でも股関節をずっと90度に曲げておくのは、体幹の筋肉が鍛えられていない人にとってはキツい作業。私が勧める“ゼロポジ座り”の股関節の角度、110〜120度は万人にとって疲れにくいことが人間工学的にも分かっています」
これが正しい“ゼロポジ座り”
- 頭が骨盤の真上に位置する
- 背筋はまっすぐ
- 背もたれに背中をつける
- 股関節は110〜120度
- 膝は太腿より10cm下
- 両足をしっかり床につける
椅子に座って左右の坐骨に均等に体重を乗せ、背もたれに背を預けて骨盤を立てる。
膝を太腿の付け根より10cm程度下げ、両足は床から浮かせずしっかり床につける。すると股関節は自然に110〜120度の状態に。

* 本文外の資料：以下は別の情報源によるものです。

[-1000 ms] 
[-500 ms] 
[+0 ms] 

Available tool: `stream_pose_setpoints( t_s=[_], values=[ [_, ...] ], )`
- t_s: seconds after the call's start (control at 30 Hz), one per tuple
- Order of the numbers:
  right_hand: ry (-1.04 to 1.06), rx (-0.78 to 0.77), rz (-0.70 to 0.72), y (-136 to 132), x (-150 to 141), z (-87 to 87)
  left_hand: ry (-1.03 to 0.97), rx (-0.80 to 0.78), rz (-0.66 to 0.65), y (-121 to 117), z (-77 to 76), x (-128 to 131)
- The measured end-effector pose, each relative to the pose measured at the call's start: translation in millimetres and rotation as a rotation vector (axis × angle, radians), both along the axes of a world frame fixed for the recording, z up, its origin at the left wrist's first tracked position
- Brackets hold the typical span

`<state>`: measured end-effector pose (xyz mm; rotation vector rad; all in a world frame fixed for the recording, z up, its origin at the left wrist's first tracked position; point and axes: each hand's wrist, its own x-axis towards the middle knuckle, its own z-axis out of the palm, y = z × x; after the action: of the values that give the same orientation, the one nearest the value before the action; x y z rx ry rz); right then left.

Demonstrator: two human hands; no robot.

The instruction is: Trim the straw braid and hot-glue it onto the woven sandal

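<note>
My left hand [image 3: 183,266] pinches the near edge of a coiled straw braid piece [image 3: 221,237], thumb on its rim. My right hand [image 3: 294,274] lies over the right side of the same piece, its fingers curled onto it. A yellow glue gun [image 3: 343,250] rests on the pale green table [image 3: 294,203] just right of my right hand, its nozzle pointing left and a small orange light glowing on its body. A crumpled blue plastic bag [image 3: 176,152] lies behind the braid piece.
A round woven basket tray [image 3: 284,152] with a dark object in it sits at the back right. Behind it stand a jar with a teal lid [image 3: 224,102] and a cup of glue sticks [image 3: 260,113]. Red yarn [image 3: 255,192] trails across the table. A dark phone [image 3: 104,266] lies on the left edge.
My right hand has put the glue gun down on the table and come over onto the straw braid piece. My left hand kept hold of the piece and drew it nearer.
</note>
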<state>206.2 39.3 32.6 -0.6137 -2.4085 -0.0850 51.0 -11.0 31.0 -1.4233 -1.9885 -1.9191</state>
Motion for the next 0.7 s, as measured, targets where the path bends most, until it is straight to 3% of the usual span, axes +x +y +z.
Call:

実際、一般的な椅子の規格は股関節が110〜120度になるよう作られているという。一方、多くの人に見られる典型的な悪い座り姿勢は下の通り。これらが習慣化するとカラダにさまざまなトラブルが。
NGな座り方① ヘソ折れ
お腹部分から上体が折れている座り方。骨盤は斜め前方に滑らせたような形になり、ヘソから上をまっすぐ保とうとするため、ヘソ部分にシワができる。肩こり、腰痛、内臓圧迫による機能低下が起こりやすい。
NGな座り方② 脚組み
脚を組むと肩と頭が前に出て骨盤が後傾しやすい。海外の研究報告によれば、1日に脚を3時間以上組んで座る人は組んでいない人に比べて肩こりになりやすいそう。脚を組み替えたとしてもこれは同様。
NGな座り方③ 顎出し
上背部が丸まったいわゆる猫背で、さらに頭と顎が前に出ている座り方。電車のシートでスマホ操作をしている人のほとんどはこの座り方。肩や首の凝り、腰痛のほか、胸郭が圧迫されて呼吸が浅くなることも。
NGな座り方④ 顎出しヘソ折れ
現代人に最も多いと考えられるのが、この顎出しとヘソ折れの複合型。頭が前に出ることで腰に負担がかかり、骨盤が後傾することで腰にも負担が。これではちょっと座っただけで疲れるのは当たり前。
「頭の中で“ゼロポジ座り”の感覚を覚えておくことが重要です。ソファやリクライニングが強い椅子でも、疲れにくいポジションをとることで長時間座っても疲れにくく、カラダのトラブルを防ぐことができます」
いつでもどこでも座るときは“ゼロポジ座り”を意識しよう。